## ASSIGNED TASK
Reproduce precisely the lines of the listing below, starting with the line that contains "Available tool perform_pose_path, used" and stopping after the line that contains "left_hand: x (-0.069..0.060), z"; include nothing else.

*** DATA FOR PROCESSING ***

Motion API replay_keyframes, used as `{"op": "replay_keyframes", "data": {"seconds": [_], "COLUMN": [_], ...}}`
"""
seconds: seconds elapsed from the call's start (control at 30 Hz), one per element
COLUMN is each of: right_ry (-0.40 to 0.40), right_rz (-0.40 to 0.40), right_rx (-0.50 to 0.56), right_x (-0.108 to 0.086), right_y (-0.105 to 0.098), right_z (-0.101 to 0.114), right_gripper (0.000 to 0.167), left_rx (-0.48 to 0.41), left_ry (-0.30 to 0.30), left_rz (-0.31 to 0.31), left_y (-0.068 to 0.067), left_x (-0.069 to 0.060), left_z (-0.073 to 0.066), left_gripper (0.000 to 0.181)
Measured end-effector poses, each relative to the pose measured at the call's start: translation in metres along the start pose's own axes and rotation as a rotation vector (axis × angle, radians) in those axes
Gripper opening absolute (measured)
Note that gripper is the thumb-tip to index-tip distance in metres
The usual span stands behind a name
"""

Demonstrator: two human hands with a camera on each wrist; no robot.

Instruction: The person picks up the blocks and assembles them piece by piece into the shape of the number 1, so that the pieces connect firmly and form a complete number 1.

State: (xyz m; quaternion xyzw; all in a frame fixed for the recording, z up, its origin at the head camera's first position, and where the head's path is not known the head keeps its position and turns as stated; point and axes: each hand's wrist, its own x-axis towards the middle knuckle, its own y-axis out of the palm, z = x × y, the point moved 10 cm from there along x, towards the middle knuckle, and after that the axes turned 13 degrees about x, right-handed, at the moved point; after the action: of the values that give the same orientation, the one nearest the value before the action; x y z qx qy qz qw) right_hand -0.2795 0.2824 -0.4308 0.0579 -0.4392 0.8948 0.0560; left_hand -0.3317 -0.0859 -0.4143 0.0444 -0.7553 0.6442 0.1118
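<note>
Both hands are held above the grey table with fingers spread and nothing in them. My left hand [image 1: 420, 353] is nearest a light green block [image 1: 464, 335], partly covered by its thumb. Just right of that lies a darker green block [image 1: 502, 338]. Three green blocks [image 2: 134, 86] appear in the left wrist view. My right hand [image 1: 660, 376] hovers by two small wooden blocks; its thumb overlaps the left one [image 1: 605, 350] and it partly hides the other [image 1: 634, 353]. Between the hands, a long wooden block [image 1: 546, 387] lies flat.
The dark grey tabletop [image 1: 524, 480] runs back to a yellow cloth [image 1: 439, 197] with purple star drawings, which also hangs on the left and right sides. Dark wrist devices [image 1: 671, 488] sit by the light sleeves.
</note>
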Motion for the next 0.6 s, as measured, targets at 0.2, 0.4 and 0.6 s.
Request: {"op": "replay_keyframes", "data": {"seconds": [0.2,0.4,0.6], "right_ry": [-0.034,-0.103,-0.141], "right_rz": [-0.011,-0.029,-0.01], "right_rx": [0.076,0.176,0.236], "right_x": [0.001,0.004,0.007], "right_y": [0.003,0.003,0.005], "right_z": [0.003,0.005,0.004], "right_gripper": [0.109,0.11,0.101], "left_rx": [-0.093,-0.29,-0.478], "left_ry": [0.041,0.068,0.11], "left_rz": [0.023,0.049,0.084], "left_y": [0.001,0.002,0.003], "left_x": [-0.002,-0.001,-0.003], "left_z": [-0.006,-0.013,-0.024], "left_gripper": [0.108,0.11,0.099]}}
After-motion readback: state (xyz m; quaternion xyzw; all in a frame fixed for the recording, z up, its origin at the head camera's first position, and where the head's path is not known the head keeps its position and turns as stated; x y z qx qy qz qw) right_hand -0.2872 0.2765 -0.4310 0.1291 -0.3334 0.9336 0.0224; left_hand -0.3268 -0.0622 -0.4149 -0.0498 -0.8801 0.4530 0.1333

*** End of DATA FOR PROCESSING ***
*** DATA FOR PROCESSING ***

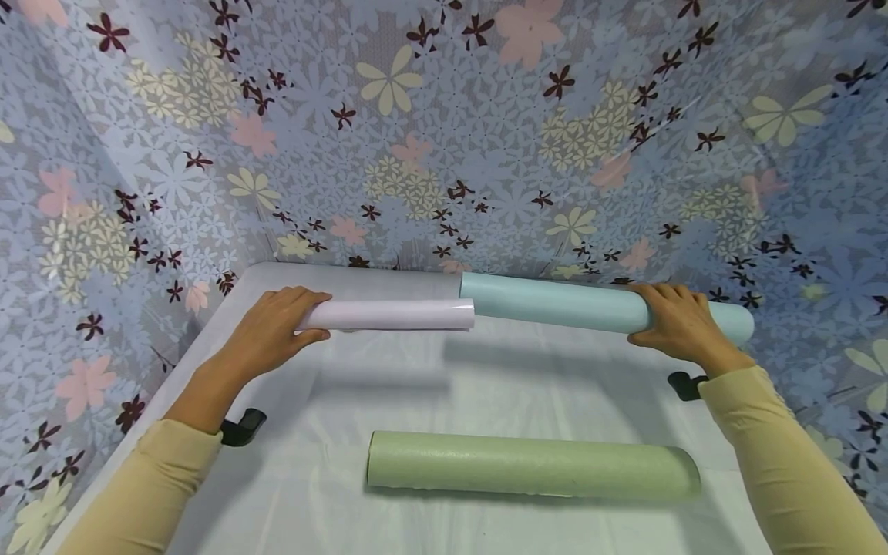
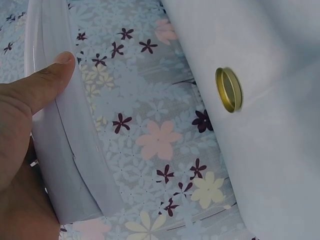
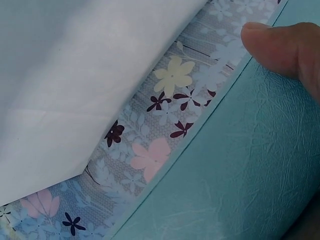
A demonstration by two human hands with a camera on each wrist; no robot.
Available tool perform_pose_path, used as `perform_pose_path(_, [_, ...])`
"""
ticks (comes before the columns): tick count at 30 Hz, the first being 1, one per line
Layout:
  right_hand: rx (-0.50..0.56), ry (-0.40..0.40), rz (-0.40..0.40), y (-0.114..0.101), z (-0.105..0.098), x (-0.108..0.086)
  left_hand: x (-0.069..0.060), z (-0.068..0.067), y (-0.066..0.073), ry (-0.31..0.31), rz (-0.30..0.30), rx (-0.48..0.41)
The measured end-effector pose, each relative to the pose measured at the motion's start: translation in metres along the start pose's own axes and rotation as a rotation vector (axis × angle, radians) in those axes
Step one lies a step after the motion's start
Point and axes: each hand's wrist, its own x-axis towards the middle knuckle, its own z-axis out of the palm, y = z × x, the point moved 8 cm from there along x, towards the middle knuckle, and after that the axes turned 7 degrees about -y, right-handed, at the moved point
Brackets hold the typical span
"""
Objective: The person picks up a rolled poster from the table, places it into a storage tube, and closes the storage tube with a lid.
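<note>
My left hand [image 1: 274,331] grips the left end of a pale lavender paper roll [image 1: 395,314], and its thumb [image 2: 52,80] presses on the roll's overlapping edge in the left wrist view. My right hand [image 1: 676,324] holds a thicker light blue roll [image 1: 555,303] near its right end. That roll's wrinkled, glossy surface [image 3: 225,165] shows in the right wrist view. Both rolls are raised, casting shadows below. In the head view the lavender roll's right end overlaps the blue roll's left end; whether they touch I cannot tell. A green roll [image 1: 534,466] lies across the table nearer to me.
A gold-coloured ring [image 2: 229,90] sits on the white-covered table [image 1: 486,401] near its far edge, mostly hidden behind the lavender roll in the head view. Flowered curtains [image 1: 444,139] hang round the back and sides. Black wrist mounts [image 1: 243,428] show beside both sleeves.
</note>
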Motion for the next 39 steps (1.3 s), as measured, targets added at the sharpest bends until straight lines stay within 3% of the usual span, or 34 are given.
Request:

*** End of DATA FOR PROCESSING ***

## RESPONSE
Available tool perform_pose_path, used as `perform_pose_path(_, [_, ...])`
"""
ticks (comes before the columns): tick count at 30 Hz, the first being 1, one per line
Layout:
  right_hand: rx (-0.50..0.56), ry (-0.40..0.40), rz (-0.40..0.40), y (-0.114..0.101), z (-0.105..0.098), x (-0.108..0.086)
  left_hand: x (-0.069..0.060), z (-0.068..0.067), y (-0.066..0.073), ry (-0.31..0.31), rz (-0.30..0.30), rx (-0.48..0.41)

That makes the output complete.